Data excerpts
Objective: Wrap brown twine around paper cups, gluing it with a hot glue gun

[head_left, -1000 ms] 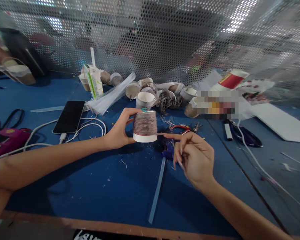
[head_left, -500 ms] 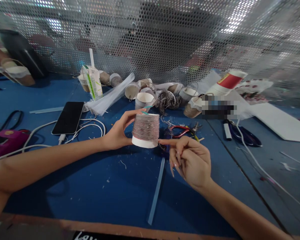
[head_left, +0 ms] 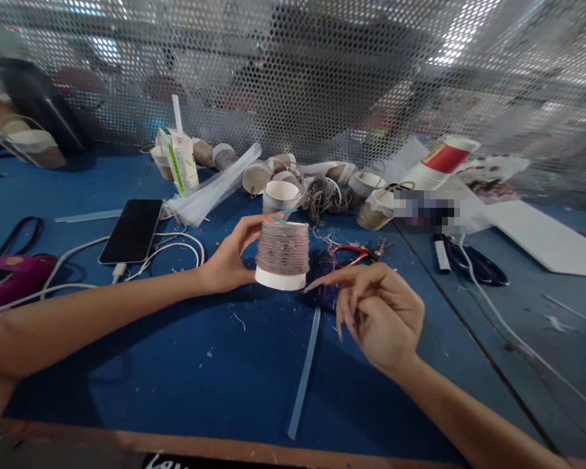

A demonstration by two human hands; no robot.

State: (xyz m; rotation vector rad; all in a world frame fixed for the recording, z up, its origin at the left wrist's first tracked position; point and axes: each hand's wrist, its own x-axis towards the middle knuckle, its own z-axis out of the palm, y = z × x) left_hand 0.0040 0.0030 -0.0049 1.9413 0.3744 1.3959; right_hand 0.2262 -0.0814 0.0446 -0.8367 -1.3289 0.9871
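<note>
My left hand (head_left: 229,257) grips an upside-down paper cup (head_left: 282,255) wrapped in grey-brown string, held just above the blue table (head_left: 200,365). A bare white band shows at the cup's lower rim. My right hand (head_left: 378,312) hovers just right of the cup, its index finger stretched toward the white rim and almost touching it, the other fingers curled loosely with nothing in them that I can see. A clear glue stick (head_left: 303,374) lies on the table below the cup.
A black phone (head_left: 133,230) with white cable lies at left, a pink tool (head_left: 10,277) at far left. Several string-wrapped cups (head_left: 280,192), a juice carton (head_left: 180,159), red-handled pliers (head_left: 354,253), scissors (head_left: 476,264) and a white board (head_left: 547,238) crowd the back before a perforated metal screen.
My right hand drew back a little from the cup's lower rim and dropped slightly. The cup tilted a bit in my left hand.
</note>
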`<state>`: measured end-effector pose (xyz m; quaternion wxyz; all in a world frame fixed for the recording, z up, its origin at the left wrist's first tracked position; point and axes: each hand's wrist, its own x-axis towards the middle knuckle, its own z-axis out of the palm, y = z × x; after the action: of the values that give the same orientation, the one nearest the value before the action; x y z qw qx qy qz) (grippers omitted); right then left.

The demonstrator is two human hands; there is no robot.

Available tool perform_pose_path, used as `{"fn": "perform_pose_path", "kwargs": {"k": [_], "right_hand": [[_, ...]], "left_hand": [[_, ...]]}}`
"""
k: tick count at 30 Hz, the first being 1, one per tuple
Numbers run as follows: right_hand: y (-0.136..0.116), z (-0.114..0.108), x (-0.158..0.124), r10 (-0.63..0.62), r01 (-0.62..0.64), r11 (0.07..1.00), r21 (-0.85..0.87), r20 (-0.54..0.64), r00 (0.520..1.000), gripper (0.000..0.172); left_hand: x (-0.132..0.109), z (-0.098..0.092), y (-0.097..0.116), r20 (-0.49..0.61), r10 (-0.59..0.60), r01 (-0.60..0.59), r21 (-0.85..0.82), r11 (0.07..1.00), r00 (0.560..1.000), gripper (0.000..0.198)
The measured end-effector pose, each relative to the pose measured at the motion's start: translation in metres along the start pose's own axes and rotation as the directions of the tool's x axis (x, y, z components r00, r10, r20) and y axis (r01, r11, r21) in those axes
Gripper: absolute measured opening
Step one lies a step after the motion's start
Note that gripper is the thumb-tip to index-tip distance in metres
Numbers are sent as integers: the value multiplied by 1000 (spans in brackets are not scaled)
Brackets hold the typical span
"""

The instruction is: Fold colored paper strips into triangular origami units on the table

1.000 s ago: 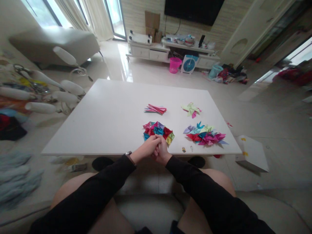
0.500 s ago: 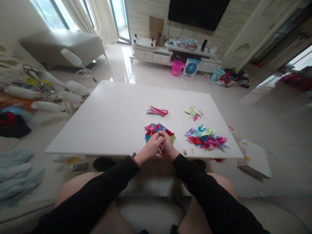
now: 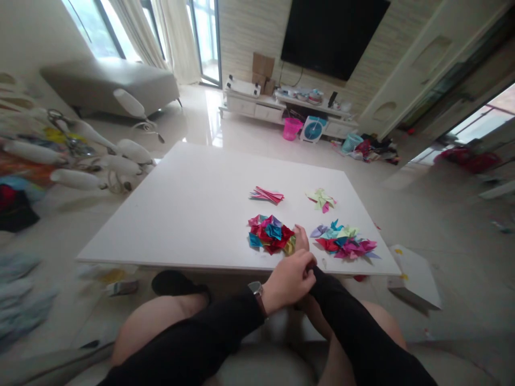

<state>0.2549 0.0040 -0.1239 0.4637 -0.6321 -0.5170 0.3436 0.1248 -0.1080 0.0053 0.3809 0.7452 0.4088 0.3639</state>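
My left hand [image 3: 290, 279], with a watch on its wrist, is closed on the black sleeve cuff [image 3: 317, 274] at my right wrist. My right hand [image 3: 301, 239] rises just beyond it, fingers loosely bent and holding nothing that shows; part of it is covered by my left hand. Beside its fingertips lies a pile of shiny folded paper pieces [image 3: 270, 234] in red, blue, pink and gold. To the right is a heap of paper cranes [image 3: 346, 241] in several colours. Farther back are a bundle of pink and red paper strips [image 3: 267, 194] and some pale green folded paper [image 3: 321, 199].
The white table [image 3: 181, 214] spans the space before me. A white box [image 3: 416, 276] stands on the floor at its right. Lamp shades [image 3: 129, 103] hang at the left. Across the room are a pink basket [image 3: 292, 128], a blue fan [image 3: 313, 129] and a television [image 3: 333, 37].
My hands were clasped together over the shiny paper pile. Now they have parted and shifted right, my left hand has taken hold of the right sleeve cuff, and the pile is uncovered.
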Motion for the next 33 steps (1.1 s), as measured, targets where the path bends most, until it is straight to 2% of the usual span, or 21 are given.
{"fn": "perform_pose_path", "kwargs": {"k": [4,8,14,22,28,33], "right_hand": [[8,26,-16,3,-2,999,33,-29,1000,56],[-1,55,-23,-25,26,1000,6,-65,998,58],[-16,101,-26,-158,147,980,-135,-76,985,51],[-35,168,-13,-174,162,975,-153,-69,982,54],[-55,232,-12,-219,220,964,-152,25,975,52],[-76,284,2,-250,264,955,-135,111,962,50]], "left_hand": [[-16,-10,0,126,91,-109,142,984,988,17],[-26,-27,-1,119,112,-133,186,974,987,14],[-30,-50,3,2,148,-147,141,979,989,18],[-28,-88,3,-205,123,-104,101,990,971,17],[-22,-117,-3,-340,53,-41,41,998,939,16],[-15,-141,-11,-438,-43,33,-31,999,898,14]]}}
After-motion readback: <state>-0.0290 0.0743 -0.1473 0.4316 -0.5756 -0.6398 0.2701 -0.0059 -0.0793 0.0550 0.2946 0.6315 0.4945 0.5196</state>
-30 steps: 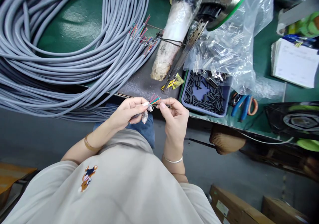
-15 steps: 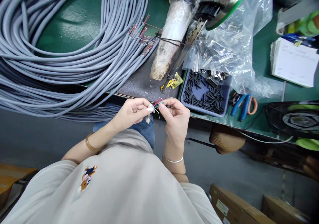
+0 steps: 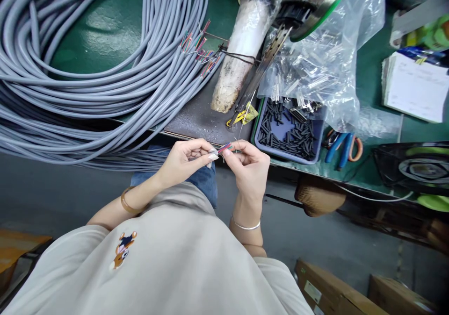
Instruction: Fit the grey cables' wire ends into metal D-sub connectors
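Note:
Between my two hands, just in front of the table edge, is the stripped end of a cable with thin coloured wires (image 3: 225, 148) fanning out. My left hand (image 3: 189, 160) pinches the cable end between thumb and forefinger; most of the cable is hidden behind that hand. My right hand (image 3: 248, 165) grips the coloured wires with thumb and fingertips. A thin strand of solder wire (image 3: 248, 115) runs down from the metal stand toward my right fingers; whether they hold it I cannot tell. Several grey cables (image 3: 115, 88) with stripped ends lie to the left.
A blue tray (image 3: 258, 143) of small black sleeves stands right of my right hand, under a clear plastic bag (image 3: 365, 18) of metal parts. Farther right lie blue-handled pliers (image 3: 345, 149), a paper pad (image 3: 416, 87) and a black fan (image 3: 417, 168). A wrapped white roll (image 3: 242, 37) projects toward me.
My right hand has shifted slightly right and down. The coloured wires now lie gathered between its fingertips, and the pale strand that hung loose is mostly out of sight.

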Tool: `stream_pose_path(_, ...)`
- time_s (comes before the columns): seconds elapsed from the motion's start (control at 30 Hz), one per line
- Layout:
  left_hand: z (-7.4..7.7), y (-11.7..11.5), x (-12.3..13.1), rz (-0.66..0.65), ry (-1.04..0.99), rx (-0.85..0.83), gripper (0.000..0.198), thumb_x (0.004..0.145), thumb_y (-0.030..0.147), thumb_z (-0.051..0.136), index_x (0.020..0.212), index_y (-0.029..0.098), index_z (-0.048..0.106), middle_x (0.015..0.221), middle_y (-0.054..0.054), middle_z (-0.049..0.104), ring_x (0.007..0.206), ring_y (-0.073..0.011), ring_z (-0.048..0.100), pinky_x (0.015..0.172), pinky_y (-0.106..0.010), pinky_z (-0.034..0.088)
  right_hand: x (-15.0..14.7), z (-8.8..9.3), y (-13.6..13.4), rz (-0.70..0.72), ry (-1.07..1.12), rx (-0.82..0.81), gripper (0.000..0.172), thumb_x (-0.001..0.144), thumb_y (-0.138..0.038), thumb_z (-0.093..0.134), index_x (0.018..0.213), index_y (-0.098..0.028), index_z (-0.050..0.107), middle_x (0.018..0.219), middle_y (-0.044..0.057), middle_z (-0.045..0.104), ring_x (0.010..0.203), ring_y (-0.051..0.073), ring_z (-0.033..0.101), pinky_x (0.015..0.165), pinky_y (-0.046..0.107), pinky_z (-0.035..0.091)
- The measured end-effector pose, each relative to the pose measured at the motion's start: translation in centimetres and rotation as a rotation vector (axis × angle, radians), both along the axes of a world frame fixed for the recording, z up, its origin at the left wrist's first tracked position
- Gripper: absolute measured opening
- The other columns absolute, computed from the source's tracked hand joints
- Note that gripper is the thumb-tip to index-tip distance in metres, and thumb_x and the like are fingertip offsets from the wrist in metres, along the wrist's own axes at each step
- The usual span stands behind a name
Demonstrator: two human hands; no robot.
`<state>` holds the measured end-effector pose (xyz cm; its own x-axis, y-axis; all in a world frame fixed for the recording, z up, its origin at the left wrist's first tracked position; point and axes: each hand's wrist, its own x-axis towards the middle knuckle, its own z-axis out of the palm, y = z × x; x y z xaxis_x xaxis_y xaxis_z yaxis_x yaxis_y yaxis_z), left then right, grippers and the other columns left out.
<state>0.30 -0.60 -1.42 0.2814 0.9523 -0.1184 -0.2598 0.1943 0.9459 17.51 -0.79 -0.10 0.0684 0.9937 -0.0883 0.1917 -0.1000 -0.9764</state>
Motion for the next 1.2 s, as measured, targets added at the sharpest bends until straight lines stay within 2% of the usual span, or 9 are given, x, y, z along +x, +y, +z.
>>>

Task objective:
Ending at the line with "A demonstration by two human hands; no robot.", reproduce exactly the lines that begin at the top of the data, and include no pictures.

Written response:
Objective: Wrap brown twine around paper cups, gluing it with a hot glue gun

[head_left, -1000 ms] 
[head_left, -500 ms] 
[head_left, +0 ms] 

A demonstration by two human hands; no robot.

Nothing else is part of this exercise.